# Iowa Deputy Needs Wheel Chair



## Inspector (Nov 13, 2006)

I know we all have our special spots for the limited donations we can make each year, much of it closer to home, but I still feel it is our responsibility to at least spread the word where somebody can send some help for law enforcement officers in need. I don't know this fellow but this story shows he certainly deserves whatever some of you can spare.

A donations fund for a special wheelchair has been established for Mike Lose, the Polk County, Iowa sheriff's deputy who was shot and seriously injured three years ago.

Randy Evans of Charles City has set up an account at the John Deere Credit Union in Johnston. He has deposited $500 in the account but the wheelchair costs more than $20,000.









Anyone wishing to make a donation may make out a check to the Mike Lose Wheelchair fund, and send it to the Polk County Sheriff's Office, 2309 Euclid Ave., Des Moines, Ia., 50310.

"I got involved because I worked with Mike at Hy-Vee about 20 years ago," said Evans. "I read about the shooting in the Register when it happened &#8230; Mike spoke of a wheelchair type device that would allow him to stand up and look people in the eye, be able to get up stairs to put his daughters in bed at night and some day even have the pleasure of walking his daughters down the aisle on their wedding day.

"I felt guilty because I haven't done anything to help Mike at this point," Evans said. "I know that there are a lot of Iowans who feel the same as I do."

Lose was shot April 17, 2005, by Oscar Gonzalez, then 20 and a member of the
Aztec Kings street gang.

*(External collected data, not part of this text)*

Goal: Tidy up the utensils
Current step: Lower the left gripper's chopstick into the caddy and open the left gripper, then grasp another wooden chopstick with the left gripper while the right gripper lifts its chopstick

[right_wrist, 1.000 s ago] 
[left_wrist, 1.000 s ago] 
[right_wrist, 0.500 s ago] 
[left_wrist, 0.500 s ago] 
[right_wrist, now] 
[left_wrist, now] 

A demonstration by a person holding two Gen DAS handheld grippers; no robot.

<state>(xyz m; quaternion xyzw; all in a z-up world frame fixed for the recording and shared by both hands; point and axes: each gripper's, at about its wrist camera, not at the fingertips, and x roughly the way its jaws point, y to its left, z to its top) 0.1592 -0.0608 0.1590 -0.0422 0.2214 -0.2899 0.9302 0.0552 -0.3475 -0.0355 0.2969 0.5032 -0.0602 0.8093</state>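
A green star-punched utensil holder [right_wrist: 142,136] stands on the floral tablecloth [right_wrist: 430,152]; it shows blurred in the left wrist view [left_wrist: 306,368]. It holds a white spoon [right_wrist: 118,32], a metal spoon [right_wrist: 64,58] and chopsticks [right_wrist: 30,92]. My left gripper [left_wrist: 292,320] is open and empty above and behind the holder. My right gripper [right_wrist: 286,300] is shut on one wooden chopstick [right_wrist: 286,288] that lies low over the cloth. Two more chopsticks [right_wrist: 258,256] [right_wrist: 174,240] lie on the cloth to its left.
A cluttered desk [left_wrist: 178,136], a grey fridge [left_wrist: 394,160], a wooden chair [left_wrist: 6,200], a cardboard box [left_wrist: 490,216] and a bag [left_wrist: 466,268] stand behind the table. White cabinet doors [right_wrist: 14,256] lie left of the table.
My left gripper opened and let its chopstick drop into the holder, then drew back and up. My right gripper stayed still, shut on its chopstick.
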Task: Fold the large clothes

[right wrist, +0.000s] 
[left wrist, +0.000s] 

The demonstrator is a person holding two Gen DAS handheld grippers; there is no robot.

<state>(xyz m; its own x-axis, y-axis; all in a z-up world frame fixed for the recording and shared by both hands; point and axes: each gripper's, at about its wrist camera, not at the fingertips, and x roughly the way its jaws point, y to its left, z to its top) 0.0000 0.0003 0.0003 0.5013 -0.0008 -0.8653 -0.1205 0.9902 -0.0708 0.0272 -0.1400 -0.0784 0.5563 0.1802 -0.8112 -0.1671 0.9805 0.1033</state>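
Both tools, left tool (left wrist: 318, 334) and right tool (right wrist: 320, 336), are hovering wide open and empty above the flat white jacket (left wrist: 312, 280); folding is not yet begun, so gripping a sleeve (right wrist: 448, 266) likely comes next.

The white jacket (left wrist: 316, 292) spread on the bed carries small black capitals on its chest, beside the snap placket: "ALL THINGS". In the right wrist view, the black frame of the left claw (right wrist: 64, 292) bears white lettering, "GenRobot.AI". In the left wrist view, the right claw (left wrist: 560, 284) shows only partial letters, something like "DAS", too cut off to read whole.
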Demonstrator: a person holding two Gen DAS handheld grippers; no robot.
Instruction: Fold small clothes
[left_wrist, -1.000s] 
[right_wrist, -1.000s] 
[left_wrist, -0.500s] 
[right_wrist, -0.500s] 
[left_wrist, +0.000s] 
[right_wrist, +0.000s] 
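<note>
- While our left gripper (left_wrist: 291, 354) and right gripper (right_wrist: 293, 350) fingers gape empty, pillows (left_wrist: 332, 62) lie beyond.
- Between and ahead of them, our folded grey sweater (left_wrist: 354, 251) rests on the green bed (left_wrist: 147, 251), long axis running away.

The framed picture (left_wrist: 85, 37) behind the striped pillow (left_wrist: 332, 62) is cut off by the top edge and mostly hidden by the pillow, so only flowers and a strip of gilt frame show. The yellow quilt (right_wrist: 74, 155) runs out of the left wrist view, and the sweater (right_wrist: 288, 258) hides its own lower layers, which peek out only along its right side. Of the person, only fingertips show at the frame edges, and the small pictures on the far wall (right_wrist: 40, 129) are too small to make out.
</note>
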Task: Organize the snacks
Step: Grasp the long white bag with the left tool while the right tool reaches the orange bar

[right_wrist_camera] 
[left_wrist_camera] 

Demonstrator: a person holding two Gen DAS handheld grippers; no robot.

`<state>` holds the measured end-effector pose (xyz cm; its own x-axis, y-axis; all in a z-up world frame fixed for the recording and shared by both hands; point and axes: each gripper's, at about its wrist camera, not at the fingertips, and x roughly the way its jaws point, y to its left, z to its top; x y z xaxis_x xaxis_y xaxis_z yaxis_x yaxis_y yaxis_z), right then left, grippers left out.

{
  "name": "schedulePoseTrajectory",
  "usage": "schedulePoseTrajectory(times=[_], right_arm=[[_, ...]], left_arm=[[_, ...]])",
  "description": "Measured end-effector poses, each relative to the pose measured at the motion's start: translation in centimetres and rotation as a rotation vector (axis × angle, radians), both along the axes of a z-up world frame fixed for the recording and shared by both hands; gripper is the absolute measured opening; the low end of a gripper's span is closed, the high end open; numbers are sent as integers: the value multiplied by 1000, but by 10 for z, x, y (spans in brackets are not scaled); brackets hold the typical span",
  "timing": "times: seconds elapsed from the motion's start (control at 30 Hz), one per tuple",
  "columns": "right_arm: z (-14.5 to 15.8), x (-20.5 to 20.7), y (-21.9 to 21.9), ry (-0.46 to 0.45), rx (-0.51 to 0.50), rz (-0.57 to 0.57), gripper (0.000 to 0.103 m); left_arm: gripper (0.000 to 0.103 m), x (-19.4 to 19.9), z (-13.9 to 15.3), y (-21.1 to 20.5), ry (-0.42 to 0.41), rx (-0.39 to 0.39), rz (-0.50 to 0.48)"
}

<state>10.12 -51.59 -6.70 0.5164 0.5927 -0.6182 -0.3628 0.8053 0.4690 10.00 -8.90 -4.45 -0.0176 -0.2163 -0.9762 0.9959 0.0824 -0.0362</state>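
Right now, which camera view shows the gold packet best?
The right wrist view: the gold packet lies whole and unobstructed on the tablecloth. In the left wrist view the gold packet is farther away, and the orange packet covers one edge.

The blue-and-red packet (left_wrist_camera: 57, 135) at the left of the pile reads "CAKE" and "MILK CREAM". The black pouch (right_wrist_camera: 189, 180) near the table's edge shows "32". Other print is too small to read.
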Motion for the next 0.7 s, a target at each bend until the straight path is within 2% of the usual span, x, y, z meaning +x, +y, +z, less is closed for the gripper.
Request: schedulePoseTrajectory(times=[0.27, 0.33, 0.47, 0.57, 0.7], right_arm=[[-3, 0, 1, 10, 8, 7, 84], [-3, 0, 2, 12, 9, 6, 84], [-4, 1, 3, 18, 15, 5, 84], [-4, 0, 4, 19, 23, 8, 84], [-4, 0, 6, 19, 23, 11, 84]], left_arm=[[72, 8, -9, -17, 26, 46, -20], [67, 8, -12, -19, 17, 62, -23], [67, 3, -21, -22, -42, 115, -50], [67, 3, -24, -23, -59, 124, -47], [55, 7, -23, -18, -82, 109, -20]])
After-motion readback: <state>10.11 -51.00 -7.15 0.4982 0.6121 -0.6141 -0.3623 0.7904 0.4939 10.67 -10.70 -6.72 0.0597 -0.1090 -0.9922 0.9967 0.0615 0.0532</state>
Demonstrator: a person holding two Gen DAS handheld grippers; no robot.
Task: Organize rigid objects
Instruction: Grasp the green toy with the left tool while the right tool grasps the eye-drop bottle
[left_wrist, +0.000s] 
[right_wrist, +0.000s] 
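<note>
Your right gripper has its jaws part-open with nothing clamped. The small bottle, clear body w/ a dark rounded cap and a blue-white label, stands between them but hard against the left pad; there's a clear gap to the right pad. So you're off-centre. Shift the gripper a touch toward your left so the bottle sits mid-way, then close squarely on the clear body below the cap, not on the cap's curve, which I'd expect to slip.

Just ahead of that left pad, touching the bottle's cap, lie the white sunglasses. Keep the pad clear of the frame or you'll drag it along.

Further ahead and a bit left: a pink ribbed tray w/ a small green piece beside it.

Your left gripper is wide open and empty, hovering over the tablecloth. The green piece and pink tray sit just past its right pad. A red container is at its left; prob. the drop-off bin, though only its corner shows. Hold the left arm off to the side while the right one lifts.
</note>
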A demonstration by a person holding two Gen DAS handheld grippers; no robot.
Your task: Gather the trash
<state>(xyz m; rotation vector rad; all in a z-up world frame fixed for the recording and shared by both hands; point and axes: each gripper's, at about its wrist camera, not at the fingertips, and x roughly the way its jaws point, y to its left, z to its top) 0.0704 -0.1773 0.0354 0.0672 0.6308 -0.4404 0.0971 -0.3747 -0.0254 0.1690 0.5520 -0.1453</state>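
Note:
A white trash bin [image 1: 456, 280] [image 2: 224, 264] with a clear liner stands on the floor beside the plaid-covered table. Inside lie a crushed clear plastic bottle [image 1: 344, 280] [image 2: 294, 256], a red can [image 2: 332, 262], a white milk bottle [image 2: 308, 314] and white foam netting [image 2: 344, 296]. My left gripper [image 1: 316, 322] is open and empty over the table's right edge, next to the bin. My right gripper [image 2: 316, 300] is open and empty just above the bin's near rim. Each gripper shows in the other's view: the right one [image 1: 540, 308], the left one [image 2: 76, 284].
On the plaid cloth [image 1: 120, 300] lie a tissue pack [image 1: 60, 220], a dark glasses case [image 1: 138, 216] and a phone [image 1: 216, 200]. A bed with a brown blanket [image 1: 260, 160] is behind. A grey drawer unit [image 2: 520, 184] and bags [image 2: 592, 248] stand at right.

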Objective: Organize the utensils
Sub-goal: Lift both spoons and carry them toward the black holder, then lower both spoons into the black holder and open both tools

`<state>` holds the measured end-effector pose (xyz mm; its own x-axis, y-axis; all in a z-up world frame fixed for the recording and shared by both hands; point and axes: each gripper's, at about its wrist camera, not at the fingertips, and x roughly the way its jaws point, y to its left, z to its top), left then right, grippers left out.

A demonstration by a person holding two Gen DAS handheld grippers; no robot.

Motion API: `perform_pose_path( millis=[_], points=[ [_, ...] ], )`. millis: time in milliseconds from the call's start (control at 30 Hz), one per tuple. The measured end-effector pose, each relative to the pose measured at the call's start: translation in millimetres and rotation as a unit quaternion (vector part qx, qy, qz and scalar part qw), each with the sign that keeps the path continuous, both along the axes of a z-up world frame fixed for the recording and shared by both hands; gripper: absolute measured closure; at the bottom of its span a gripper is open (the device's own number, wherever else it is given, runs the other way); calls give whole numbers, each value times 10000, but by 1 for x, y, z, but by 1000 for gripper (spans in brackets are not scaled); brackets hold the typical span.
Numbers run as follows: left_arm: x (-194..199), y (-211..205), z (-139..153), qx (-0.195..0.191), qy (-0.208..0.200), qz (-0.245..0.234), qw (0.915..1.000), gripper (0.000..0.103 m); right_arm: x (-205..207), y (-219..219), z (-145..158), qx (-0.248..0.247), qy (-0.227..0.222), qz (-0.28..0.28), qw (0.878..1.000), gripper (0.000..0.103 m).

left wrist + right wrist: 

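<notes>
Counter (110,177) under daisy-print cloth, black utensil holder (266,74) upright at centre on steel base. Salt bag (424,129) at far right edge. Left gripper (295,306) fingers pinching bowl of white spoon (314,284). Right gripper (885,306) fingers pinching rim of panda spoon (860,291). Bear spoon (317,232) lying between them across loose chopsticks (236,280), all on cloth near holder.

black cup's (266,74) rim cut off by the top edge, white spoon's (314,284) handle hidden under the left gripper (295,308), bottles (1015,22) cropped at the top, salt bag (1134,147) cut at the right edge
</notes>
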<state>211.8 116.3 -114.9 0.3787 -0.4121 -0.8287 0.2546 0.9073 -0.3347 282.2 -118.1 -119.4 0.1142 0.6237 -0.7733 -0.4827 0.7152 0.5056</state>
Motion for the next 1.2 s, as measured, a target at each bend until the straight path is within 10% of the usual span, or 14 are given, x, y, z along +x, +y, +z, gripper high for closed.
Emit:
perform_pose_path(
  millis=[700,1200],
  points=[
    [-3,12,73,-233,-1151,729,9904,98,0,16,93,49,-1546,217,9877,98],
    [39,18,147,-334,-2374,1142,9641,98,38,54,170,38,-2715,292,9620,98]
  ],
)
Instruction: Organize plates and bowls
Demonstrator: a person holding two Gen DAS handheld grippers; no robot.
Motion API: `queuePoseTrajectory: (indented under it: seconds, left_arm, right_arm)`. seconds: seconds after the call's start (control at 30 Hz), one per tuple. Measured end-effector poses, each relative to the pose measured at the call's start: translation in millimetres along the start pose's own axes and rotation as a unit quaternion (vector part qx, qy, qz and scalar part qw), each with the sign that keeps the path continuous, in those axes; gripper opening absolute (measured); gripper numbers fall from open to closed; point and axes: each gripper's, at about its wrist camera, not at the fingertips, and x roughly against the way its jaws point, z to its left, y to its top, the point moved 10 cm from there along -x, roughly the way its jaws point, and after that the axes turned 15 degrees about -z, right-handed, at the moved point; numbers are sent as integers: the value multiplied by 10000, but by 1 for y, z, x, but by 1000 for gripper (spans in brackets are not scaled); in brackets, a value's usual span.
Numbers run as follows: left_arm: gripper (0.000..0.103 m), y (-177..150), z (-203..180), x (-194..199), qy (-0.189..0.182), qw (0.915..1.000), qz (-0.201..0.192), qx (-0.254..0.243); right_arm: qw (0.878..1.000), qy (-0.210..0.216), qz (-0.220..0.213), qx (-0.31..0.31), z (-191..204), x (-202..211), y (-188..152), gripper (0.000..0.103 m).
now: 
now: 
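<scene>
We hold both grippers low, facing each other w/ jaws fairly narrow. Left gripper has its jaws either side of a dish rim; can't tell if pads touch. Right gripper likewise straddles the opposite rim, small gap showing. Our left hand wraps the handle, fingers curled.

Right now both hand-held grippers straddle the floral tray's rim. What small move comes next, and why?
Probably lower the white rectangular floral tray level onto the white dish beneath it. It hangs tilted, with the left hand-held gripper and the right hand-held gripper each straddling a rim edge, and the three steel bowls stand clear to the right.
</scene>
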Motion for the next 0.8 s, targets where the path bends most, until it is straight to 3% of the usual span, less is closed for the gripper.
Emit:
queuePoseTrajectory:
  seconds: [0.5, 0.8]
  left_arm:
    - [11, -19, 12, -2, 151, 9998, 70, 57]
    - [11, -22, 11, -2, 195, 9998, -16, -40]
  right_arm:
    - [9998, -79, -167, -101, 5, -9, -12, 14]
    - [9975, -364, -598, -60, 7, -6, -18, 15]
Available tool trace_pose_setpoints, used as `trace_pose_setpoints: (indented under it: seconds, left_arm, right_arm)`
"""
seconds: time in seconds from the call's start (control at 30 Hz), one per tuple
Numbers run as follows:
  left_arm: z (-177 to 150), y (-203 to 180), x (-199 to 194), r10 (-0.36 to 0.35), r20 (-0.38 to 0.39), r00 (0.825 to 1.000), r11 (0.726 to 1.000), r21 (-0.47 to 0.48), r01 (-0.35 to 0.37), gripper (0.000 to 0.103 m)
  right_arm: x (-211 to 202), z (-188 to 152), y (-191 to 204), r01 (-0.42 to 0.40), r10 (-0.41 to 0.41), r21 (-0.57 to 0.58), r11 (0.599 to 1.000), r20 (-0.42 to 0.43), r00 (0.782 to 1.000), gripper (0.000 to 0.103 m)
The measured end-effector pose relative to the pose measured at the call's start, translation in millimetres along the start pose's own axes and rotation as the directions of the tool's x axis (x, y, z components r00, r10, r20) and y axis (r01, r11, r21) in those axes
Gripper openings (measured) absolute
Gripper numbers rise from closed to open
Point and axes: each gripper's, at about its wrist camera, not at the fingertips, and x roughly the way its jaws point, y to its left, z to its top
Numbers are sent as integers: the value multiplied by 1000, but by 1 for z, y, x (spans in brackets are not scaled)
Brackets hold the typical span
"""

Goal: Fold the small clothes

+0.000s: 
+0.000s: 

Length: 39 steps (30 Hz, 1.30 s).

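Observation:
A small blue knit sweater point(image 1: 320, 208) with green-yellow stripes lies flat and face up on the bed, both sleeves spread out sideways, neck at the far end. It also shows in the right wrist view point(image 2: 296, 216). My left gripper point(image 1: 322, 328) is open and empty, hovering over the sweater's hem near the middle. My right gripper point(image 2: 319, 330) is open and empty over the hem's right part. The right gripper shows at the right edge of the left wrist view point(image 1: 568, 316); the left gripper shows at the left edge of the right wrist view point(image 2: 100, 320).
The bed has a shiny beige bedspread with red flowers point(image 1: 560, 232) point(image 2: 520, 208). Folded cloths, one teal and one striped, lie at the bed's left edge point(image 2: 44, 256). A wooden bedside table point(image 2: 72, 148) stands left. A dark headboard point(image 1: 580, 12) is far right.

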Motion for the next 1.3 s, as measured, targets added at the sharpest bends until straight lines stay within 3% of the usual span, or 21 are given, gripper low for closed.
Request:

Gonzalez was racing through Lose's south Des Moines
neighborhood. Lose chased after the driver, identified himself as a law enforcement officer, and was met with gunfire near Easter Lake Park.

Gonzalez agreed to spend a minimum of 35 years behind bars before becoming eligible for parole in a plea deal.

Lose was shot in the wrist, the chest, the left arm and the back. The bullet in his back did much of the damage and has prevented him from walking and standing. He continues to work for the sheriff's office.


(REGISTER FILE PHOTO)
Mike Lose gets hugs from his daughters, Morgan Lose, 6, and Mackenzie Lose, 10, in January

DESMOINES REGISTER


----------



## Guest (Jul 31, 2008)

Check is in the mail........ Can a mod "stick this" please if it's not already? Thanks.

PS. Everyone here: PLEASE dig deep. I know the economy sucks and gas is through the roof, but please give SOMETHING !!!!


----------